Arts >> Kunst und Unterhaltung >  >> Theater >> Komödie

Was ist Willy Lomans Hamartia im Tod des Verkäufers?

Willy Lomans Hamartia in Arthur Millers „Tod eines Handlungsreisenden“ ist seine Unfähigkeit, die Realität zu akzeptieren und sein unermüdliches Streben nach dem amerikanischen Traum, was zur Selbstzerstörung führt.

So manifestiert sich seine Hamartia:

* Wahnhafte Selbstwahrnehmung: Trotz gegenteiliger Beweise sieht sich Willy als erfolgreicher Verkäufer. Er klammert sich an vergangene Erfolge und ignoriert seine aktuellen Probleme und seine finanzielle Instabilität.

* Falsche Werte: Er stellt materiellen Reichtum und Popularität höher als echte menschliche Beziehungen und persönliche Erfüllung. Dies führt dazu, dass er oberflächliche Erfolge über das Wohlergehen seiner Familie stellt.

* Leugnung seiner Grenzen: Er weigert sich anzuerkennen, dass er nicht mehr der „große Mann“ ist, der er einmal war. Diese Verleugnung schürt seine Verzweiflung und führt letztendlich zu seinem Untergang.

* Leben in der Vergangenheit: Willy erinnert sich ständig an seine „goldenen Tage“, die ironischerweise zu seinem Untergang beitrugen. Es gelingt ihm nicht, sich an die sich verändernde Welt und ihre Anforderungen anzupassen.

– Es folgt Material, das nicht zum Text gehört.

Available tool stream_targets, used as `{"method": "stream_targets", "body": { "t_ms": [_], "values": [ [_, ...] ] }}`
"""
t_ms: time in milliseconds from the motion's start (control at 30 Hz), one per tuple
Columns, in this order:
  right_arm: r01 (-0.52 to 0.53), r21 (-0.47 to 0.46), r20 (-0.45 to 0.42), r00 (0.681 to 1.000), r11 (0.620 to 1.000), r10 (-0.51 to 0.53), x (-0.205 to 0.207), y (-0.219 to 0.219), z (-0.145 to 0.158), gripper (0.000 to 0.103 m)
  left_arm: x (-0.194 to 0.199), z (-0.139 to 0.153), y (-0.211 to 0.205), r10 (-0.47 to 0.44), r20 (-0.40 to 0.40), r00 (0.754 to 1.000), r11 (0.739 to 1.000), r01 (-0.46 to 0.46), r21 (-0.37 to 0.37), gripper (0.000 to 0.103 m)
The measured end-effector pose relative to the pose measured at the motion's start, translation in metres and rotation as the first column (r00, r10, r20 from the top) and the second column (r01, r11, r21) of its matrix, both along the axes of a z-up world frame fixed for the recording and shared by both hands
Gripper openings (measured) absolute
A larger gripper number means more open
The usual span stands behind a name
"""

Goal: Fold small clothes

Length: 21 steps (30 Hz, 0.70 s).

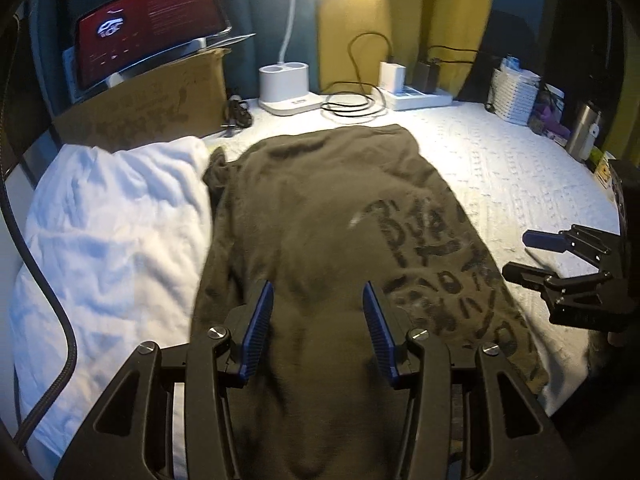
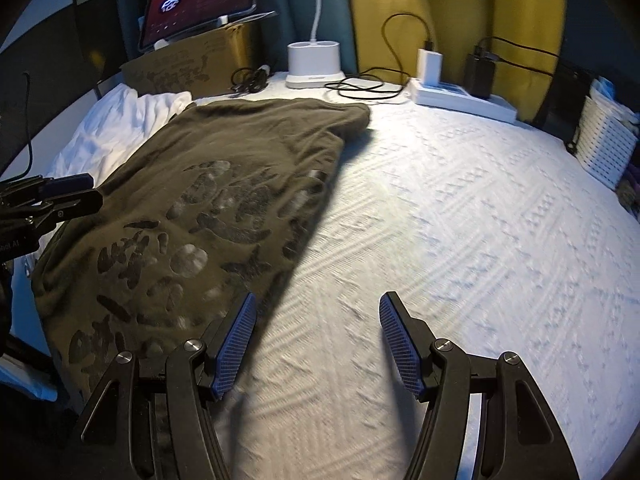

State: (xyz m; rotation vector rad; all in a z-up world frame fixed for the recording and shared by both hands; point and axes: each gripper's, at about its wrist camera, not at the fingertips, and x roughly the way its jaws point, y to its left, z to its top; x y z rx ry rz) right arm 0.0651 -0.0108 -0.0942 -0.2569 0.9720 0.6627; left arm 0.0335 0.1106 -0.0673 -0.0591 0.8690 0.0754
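Observation:
An olive-green shirt with black print (image 1: 320, 216) lies spread on the white textured table cover (image 1: 500, 168). It also shows in the right wrist view (image 2: 192, 208). My left gripper (image 1: 318, 292) is open and empty, low over the shirt's near part. My right gripper (image 2: 318, 304) is open and empty over the bare cover, just right of the shirt's right edge. It shows in the left wrist view (image 1: 516, 254) at the right, and the left gripper shows in the right wrist view (image 2: 88, 190) at the left.
A pile of white cloth (image 1: 108, 232) lies left of the shirt. At the back stand a tablet (image 1: 148, 24) on a cardboard box (image 1: 152, 104), a white lamp base (image 1: 286, 88), a power strip with chargers and cables (image 1: 416, 96), a white basket (image 2: 608, 140) and a metal bottle (image 1: 582, 132).

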Motion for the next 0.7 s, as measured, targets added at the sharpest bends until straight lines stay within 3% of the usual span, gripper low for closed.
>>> {"method": "stream_targets", "body": {
  "t_ms": [367, 700],
  "values": [
    [0.101, 0.017, 0.007, 0.995, 0.995, -0.101, -0.001, -0.049, 0.004, 0.066, 0.005, -0.003, -0.045, -0.1, -0.037, 0.994, 0.995, 0.1, -0.007, 0.047],
    [0.181, 0.036, 0.028, 0.983, 0.983, -0.182, 0.0, -0.087, 0.016, 0.066, 0.016, 0.006, -0.076, -0.125, 0.009, 0.992, 0.99, 0.126, -0.057, 0.047]
  ]
}}
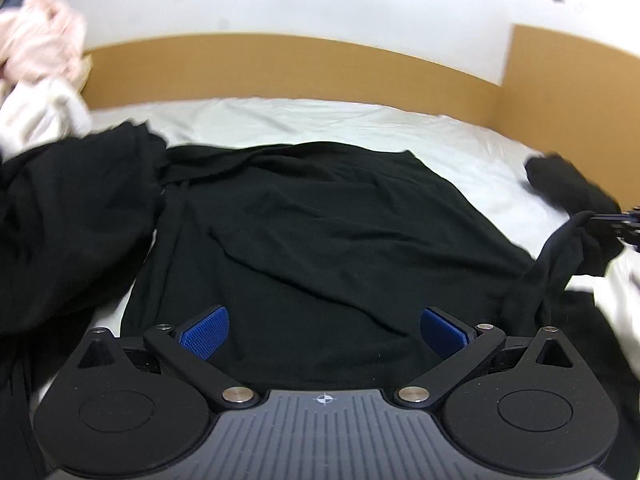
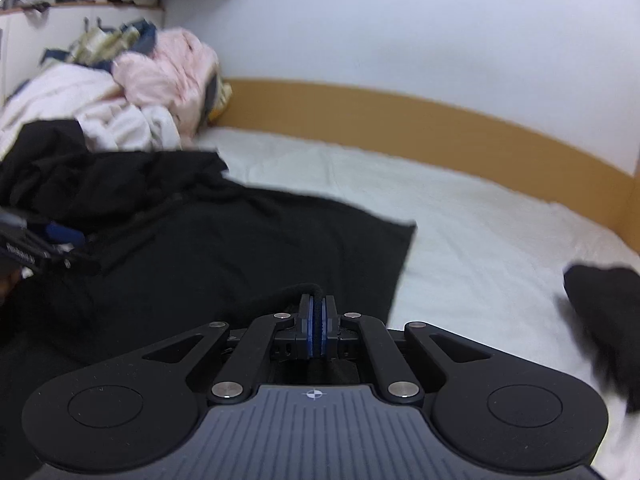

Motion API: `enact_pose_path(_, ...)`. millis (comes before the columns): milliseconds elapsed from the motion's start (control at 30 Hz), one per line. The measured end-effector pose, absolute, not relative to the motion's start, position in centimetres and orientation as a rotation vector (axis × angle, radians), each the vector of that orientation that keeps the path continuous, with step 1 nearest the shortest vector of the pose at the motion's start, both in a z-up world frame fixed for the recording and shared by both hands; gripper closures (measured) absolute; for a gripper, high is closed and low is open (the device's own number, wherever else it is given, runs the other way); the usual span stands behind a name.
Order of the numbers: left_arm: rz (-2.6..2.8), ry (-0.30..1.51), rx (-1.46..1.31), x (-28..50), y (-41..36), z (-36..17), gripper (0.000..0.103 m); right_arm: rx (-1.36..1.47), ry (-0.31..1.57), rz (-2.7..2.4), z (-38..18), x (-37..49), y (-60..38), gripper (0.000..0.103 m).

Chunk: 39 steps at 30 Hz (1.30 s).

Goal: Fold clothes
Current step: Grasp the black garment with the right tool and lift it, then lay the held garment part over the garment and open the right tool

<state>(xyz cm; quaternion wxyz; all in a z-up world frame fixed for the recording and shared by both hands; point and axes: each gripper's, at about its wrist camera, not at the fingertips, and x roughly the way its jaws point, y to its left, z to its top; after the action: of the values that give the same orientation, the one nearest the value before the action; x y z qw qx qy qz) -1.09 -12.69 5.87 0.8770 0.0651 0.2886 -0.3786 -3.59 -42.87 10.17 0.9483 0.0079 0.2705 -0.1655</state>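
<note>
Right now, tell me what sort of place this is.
Most likely a bedroom: a white-sheeted bed with a wooden surround, a black garment spread on it, and a pile of unfolded laundry beside.

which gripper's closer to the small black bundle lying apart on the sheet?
Right. The right gripper, shut on the black garment's edge, sits just beside the black bundle. The left gripper, open, hovers over the garment's middle, farther off.
</note>
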Motion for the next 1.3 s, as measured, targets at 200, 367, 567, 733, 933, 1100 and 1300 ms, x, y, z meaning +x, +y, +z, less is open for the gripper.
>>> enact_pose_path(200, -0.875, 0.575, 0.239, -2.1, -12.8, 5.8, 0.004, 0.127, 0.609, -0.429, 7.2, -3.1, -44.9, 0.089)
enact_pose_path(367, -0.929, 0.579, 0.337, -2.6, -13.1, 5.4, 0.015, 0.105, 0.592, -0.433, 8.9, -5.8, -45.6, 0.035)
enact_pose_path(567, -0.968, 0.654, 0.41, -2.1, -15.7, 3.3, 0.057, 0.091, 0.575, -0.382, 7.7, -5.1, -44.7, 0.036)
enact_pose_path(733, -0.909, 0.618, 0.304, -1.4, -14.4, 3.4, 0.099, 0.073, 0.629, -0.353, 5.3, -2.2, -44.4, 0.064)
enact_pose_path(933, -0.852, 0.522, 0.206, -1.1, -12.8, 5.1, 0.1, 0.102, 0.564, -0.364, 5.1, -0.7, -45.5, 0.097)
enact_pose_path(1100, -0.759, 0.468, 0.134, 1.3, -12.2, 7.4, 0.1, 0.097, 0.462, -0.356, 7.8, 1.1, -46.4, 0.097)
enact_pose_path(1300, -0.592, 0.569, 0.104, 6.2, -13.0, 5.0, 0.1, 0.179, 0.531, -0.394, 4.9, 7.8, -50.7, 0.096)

* Selbstsabotierendes Verhalten: Willys Verfolgung eines unmöglichen Traums führt zu rücksichtslosen und selbstzerstörerischen Handlungen wie seiner Affäre und schließlich zu seinem Selbstmord.

Seine Hamartia ist kein einzelner Fehler, sondern ein komplexes Netz aus Missverständnissen und Selbsttäuschung, das letztendlich zu seinem tragischen Ende führt. Es ist eine ergreifende Erinnerung an die Gefahren, die damit einhergehen, an unrealistischen Träumen festzuhalten und die Realitäten des Lebens zu ignorieren.